* [WORK ORDER]:
How many lines in the entries below include the word "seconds"? Respond with the number only.

[Data excerpts]
——
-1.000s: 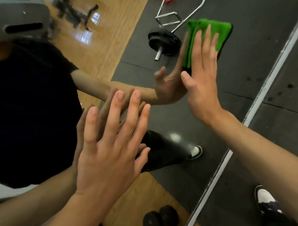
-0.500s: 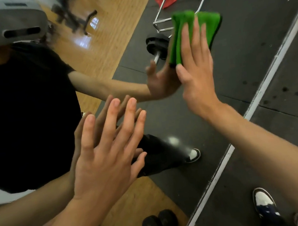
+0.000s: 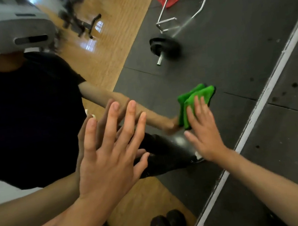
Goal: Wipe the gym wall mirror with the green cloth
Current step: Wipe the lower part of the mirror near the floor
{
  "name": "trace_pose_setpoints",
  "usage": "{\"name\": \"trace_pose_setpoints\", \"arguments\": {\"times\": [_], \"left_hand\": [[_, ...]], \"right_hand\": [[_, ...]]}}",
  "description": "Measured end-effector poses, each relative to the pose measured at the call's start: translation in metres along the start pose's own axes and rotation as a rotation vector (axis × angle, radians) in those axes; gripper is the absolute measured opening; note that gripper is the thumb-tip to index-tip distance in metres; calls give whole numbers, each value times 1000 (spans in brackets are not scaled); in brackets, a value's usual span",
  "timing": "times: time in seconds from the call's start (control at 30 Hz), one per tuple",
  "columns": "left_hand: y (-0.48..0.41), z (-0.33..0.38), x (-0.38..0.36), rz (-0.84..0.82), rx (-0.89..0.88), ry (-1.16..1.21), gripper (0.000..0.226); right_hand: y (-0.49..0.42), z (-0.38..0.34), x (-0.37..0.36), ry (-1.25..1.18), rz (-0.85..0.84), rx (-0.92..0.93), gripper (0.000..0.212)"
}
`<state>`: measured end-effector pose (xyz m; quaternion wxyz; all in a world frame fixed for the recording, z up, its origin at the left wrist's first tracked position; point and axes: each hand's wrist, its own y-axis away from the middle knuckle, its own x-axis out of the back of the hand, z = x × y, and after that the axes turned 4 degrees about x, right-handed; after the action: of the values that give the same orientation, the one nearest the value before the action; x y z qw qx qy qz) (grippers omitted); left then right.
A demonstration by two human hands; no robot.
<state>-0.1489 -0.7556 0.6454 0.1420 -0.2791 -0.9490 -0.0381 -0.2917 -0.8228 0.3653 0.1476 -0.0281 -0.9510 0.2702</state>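
Right hand, fingers flat, has swept the folded green fabric cloth down the glass wall mirror to beside the flat, splayed left hand, widening coverage

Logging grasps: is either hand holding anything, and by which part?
Nothing gripped: right hand presses the green cloth, at its lower half, onto the mirror; left hand holds nothing.

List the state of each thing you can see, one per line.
green cloth: folded, pressed against the mirror.
right hand: open and straight, pressing the green cloth.
left hand: open and spread, flat against the mirror.
mirror: touched by left hand and green cloth.
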Motion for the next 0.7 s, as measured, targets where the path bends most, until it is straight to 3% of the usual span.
{"name": "trace_pose_setpoints", "arguments": {"times": [0.1, 0.23, 0.3, 0.4, 0.5, 0.6, 0.7], "left_hand": [[2, -1, -5, 7, -8, -6, 86], [4, -1, -5, 5, -5, 13, 84], [4, -3, -2, 3, -14, 39, 84], [2, 0, -3, 9, 39, 210, 84], [-4, 2, -6, -21, 80, 362, 83], [-4, 0, -11, -12, 26, 237, 83], [-3, 0, -10, -23, 58, 255, 84]], "right_hand": [[-77, 31, 35, -215, 202, -347, 72], [-87, 8, 21, -225, 295, -454, 84], [-38, -35, -17, -182, 245, -482, 89], [71, -112, -68, -190, 25, -386, 81], [109, -126, -79, -182, -75, -381, 81], [47, -84, -51, -182, 58, -415, 86], [-48, -33, 0, -292, 309, -524, 74]]}}
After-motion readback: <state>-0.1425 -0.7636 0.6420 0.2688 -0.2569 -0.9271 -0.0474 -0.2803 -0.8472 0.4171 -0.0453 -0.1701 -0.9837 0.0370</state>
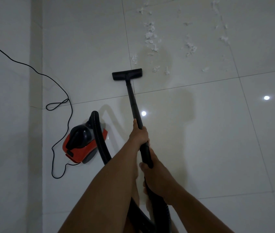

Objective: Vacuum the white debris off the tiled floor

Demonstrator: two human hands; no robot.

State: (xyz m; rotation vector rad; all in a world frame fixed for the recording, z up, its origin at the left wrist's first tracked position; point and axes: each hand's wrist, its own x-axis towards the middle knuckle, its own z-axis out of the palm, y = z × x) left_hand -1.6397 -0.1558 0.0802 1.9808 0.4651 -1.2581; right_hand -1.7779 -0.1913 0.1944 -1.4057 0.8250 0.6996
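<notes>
Our left hand [139, 135] grips the black wand [132, 98] higher up; right hand [157, 172] clamps it lower. Nozzle [127, 74] sits on the tiled floor [217, 132], white debris [150, 36] just beyond, twd the floor's far-right. Red vacuum [83, 145] w/ cord [61, 101] lies left.

I see a white floor [200, 132], shiny, w/ thin dark lines that cut it into big squares. Two small bright white light spots [143, 113] shine on it, & there's a soft grey-brown shadow in the middle. The debris [150, 35] is white too, a bit brighter than the tiles, in fluffy bits. The vac head [127, 76] is black all over. The tube [134, 105] is plain black. The hose [99, 137] is black w/ lots of tiny rings along it. The vac body [81, 148] is red-orange at the bottom & black on top, w/ a grey bit at the side. The cord [68, 99] is black. The wall [7, 115] on the left looks plain grey-white to me.
</notes>
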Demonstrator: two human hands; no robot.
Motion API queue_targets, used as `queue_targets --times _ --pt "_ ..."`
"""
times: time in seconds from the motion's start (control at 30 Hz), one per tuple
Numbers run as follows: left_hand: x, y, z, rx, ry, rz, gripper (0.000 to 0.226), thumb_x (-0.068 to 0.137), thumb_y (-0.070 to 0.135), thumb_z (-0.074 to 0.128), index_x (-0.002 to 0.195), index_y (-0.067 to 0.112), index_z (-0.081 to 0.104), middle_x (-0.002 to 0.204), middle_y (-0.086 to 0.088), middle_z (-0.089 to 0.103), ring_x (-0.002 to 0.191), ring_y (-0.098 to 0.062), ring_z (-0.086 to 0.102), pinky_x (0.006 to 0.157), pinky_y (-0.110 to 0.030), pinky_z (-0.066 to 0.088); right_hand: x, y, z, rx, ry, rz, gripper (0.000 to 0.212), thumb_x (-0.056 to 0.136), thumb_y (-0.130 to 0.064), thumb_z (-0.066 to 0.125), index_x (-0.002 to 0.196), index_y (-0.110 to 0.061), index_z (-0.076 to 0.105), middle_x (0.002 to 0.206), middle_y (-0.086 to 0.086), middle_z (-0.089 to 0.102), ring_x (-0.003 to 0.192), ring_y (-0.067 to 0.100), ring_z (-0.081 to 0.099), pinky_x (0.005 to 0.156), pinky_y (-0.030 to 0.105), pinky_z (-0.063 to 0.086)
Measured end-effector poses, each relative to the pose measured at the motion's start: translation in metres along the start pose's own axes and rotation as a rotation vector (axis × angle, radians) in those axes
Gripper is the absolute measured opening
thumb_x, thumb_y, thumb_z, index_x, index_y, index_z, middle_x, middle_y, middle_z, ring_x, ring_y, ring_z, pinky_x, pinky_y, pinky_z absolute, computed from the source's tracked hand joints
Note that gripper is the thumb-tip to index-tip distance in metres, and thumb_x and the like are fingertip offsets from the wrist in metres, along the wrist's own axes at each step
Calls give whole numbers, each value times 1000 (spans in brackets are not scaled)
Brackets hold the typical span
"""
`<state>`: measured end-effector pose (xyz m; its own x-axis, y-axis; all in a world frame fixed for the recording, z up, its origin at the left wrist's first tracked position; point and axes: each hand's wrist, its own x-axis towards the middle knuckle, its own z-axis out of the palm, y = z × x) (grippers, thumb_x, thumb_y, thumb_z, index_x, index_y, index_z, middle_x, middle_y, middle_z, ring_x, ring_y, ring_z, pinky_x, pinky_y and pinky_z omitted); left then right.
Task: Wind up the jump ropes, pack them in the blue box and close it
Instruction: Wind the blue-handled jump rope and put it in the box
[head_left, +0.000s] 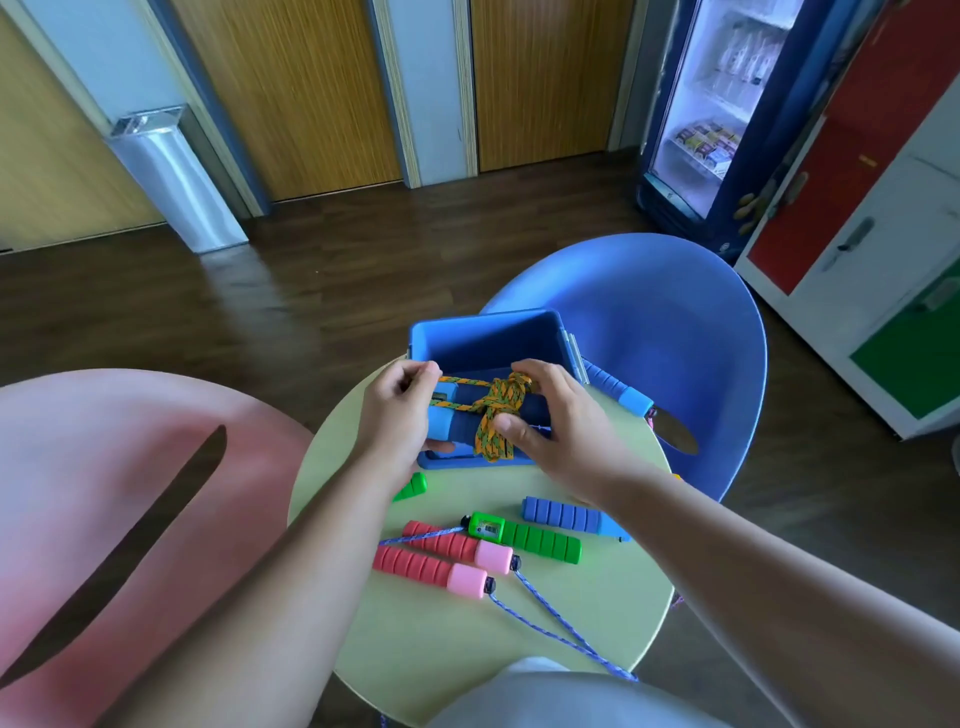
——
* [TASK OUTPUT]:
2